**Stored items**
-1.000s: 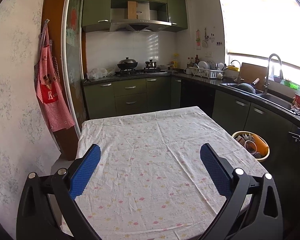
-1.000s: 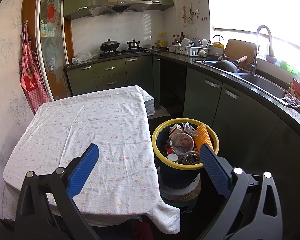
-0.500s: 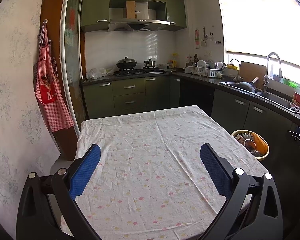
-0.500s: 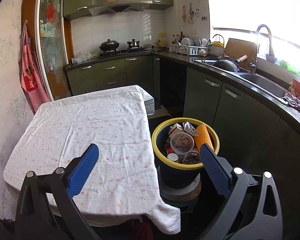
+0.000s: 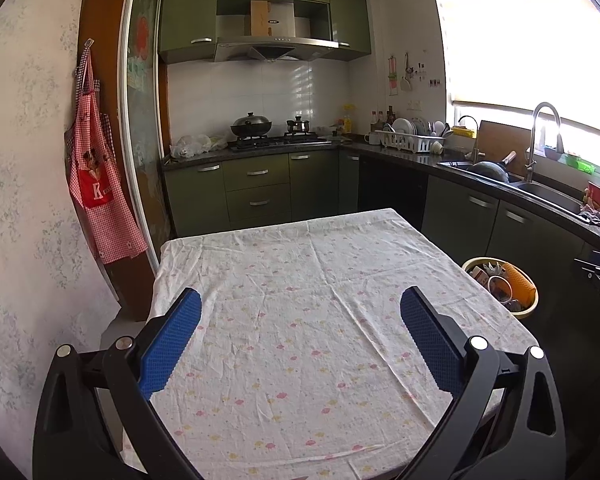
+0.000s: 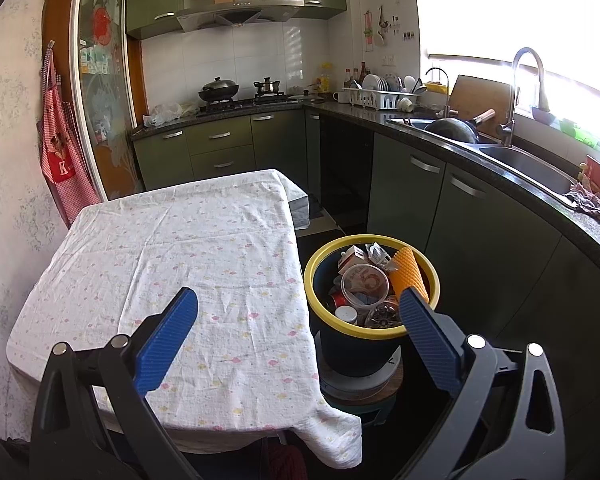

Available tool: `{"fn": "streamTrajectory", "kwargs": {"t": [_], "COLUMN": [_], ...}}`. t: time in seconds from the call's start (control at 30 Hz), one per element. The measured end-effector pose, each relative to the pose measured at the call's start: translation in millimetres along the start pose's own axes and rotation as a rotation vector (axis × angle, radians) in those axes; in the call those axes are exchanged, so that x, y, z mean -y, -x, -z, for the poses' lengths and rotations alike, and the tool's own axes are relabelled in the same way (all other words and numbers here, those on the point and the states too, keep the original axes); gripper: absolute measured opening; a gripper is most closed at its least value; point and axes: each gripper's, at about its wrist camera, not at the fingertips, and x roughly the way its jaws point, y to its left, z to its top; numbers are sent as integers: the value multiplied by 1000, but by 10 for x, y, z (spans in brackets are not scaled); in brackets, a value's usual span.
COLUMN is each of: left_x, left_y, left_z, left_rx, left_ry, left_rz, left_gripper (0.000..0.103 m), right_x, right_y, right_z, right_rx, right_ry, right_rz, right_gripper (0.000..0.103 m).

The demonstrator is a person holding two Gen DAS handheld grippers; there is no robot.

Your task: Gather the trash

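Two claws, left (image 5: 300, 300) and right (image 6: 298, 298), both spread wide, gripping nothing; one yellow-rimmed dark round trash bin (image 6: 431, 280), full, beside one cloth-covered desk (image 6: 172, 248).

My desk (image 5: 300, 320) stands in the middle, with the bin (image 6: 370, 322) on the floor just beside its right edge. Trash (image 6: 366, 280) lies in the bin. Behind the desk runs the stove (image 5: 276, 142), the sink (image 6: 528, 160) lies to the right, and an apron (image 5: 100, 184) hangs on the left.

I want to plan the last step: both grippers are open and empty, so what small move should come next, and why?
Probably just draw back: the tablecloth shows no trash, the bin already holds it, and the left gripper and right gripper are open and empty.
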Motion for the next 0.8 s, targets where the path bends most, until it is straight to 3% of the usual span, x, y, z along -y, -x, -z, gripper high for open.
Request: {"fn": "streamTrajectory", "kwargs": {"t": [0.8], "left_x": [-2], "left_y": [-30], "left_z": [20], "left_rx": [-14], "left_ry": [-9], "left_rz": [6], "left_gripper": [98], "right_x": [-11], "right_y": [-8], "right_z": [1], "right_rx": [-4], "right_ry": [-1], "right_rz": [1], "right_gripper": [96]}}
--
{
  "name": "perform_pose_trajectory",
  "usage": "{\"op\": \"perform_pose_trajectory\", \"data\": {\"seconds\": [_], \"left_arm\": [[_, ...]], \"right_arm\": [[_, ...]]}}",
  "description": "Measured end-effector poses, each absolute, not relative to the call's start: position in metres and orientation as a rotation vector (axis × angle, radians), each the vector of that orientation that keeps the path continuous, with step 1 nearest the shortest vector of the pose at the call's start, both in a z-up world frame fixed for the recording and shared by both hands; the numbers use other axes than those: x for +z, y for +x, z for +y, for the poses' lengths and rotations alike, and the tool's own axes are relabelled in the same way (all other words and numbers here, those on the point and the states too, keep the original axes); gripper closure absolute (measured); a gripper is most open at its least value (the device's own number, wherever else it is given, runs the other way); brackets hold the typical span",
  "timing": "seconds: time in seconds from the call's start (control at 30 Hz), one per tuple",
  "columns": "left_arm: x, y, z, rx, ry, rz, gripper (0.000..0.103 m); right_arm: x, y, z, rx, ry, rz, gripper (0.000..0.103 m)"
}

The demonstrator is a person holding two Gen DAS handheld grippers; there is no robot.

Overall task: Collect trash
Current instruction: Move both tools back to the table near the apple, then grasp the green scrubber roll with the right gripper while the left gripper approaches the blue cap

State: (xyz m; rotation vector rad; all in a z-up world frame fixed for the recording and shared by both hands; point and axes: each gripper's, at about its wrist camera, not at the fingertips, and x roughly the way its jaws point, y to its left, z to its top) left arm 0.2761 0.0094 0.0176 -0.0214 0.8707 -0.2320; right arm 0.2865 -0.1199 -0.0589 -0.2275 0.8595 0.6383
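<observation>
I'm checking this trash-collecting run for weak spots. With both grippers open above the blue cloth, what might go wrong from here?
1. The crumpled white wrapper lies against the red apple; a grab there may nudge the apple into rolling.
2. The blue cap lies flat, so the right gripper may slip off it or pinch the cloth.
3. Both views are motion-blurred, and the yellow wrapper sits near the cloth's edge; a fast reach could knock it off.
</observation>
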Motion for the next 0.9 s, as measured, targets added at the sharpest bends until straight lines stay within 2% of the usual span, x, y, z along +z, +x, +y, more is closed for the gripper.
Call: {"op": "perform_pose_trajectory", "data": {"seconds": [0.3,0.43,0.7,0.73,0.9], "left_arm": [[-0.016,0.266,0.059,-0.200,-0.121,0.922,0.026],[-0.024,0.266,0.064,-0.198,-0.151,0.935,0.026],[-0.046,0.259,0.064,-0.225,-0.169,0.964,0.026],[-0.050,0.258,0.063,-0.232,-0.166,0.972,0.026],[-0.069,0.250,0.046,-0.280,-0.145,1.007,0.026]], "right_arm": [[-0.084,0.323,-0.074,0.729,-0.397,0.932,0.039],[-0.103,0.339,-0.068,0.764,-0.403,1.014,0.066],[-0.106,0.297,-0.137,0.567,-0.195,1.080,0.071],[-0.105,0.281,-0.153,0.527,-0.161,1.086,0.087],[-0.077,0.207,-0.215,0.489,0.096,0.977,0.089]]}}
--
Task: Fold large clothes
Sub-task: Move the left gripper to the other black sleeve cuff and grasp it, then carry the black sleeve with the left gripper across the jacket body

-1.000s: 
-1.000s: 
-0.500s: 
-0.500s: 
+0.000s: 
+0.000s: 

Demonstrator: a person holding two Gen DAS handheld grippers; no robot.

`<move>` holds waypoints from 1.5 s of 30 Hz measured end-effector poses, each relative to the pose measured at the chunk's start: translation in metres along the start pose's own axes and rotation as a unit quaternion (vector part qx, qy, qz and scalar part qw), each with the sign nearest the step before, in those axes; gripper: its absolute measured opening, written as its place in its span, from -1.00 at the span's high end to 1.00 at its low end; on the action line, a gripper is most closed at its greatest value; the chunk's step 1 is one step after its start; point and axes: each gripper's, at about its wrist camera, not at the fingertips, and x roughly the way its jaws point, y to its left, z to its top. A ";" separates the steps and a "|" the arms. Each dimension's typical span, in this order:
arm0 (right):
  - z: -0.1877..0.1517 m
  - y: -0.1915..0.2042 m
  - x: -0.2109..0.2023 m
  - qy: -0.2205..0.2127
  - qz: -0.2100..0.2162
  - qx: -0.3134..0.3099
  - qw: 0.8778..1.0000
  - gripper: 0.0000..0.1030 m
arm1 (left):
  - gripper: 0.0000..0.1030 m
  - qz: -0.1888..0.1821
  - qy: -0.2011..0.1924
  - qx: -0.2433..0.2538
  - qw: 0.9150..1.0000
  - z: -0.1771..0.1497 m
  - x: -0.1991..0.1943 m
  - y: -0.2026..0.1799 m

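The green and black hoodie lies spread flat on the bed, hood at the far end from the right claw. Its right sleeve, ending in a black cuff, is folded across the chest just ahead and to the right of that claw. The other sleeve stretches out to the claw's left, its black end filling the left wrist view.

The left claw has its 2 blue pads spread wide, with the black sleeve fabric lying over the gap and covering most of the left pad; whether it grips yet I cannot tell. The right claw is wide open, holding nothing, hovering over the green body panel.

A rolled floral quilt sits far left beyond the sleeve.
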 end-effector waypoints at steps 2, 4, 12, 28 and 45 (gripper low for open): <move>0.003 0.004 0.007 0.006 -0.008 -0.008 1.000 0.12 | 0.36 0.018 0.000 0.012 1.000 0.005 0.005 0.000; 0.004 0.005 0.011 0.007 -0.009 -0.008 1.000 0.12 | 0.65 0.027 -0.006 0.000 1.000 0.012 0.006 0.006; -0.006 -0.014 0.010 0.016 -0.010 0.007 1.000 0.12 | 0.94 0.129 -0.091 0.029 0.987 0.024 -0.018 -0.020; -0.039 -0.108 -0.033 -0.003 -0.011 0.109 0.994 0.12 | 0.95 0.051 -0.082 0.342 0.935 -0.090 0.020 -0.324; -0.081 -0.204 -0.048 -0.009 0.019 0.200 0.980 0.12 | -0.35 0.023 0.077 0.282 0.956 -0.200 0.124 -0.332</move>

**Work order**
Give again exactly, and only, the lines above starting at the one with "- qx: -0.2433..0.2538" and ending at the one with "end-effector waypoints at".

**The completed task**
  - qx: -0.2433..0.2538
  - qw: 0.9150..1.0000
  - z: -0.1771..0.1497 m
  - x: -0.1991..0.1943 m
  - y: -0.2026..0.1799 m

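The green and black hoodie lies spread flat on the bed, hood at the far end from the right claw. Its right sleeve, ending in a black cuff, is folded across the chest just ahead and to the right of that claw. The other sleeve stretches out to the claw's left, its black end filling the left wrist view.

The left claw has its 2 blue pads spread wide, with the black sleeve fabric lying over the gap and covering most of the left pad; whether it grips yet I cannot tell. The right claw is wide open, holding nothing, hovering over the green body panel.

A rolled floral quilt sits far left beyond the sleeve.
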 end-effector waypoints at steps 2, 4, 12, 28 and 45 (gripper low for open): <move>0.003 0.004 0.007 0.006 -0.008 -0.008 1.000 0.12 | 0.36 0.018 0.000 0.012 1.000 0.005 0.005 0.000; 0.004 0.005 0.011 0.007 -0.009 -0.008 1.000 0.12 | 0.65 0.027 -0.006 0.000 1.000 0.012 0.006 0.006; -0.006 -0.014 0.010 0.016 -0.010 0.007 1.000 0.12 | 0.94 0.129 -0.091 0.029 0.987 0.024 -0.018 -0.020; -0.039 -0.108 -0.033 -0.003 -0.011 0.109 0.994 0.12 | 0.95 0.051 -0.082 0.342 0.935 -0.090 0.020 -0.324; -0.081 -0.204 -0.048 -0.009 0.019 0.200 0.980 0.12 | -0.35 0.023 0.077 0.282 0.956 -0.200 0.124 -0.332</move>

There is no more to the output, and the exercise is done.